| WHAT NEEDS TO BE DONE |
The data below holds the lines to copy: everything from the line containing "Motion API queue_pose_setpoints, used" to the line containing "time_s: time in", both ends included, set down exactly.
┌──
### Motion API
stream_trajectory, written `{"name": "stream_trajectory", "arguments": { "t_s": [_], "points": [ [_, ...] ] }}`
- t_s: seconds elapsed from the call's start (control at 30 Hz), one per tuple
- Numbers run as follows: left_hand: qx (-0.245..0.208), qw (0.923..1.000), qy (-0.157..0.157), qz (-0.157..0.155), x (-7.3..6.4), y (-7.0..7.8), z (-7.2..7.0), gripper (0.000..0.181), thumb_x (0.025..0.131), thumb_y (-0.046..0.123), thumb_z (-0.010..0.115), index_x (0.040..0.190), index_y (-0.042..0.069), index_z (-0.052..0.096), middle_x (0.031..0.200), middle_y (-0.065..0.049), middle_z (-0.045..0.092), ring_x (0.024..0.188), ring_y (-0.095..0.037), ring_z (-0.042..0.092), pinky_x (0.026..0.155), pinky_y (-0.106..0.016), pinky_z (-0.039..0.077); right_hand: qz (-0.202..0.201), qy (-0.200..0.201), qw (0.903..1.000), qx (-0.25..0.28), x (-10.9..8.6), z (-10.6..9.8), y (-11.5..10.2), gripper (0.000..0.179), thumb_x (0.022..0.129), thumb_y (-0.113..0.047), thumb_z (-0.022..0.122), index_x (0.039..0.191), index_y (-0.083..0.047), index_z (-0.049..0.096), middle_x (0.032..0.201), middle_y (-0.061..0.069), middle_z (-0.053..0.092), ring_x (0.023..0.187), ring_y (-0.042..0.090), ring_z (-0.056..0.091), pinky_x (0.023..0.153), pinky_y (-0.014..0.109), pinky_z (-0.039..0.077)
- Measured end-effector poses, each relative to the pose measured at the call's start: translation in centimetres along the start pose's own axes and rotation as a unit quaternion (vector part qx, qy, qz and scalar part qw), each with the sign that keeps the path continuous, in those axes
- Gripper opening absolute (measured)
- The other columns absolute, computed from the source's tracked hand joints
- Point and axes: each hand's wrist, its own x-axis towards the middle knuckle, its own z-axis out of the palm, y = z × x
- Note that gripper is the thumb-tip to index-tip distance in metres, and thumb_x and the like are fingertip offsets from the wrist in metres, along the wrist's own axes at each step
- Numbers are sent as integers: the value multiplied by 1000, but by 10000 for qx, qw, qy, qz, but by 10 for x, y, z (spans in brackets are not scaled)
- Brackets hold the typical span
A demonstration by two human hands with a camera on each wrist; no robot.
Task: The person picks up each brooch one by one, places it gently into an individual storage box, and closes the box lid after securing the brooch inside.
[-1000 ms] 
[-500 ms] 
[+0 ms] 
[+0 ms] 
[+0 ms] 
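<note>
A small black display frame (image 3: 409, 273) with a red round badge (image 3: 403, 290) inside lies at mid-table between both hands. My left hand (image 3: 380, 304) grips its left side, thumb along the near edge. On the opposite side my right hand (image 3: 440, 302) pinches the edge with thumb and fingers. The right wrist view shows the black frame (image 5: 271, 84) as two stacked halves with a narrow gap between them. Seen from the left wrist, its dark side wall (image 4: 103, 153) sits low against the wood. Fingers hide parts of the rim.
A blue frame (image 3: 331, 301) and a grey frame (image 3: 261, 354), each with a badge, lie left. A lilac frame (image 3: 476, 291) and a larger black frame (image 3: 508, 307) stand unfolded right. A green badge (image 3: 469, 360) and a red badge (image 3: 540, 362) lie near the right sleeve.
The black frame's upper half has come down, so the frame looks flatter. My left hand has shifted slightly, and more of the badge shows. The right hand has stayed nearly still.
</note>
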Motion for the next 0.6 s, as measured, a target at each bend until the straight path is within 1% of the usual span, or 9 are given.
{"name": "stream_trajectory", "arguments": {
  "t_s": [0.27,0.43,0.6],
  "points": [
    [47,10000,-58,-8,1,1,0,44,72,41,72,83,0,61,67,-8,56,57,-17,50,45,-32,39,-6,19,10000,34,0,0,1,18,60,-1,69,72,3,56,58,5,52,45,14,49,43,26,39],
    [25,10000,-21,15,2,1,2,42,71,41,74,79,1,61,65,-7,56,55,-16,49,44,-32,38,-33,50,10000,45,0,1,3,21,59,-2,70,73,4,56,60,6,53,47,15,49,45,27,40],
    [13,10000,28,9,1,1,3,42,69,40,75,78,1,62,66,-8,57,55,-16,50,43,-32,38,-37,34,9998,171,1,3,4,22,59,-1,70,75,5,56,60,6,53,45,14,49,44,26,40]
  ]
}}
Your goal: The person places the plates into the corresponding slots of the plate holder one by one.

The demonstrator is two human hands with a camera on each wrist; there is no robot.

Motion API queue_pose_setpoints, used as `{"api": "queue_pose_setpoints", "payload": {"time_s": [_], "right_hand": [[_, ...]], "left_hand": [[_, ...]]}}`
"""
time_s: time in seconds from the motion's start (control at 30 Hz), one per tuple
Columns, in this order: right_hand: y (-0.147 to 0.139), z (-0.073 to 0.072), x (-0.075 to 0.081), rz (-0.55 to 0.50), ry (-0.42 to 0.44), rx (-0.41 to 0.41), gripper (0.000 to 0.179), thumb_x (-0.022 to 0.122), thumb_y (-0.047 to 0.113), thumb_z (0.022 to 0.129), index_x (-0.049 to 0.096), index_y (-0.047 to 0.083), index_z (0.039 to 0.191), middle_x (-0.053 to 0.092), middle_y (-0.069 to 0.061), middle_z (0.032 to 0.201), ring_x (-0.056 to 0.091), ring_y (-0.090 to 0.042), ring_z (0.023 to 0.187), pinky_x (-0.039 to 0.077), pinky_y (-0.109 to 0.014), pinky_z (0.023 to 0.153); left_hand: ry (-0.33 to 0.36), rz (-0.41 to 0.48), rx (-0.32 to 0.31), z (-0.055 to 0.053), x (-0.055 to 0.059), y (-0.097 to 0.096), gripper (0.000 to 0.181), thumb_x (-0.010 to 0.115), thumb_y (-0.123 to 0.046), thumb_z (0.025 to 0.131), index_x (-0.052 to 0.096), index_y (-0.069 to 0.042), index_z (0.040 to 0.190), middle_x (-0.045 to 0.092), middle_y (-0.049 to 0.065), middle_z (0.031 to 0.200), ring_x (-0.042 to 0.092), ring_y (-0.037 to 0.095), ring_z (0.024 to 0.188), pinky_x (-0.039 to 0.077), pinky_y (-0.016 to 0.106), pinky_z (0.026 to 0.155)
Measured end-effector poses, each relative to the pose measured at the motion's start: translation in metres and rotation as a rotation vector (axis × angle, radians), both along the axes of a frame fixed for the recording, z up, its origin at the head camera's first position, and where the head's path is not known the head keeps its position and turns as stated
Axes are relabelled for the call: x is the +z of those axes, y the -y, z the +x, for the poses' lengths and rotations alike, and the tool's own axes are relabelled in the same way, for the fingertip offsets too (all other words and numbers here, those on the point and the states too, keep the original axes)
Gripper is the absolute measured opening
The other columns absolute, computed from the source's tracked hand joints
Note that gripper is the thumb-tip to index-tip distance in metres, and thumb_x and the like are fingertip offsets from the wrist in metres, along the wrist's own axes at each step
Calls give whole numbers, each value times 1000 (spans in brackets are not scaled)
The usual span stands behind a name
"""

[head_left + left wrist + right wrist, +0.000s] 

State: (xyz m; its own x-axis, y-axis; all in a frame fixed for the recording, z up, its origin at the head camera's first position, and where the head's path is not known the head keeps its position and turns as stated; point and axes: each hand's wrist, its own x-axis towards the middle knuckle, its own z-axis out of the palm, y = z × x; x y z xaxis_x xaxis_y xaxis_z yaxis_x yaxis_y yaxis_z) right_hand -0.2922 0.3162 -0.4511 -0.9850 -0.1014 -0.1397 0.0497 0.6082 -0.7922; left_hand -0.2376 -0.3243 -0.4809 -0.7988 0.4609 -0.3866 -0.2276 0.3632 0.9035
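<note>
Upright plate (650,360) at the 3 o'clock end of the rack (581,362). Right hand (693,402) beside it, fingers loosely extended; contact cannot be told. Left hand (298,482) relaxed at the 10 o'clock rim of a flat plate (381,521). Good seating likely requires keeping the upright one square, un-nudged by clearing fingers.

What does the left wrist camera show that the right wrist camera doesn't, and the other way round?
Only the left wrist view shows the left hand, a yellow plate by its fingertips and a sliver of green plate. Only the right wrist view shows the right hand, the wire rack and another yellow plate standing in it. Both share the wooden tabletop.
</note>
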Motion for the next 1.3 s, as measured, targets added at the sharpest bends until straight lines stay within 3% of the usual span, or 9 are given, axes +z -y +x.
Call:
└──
| TASK ANSWER |
Motion API queue_pose_setpoints, used as `{"api": "queue_pose_setpoints", "payload": {"time_s": [_], "right_hand": [[_, ...]], "left_hand": [[_, ...]]}}`
"""
time_s: time in seconds from the motion's start (control at 30 Hz), one per tuple

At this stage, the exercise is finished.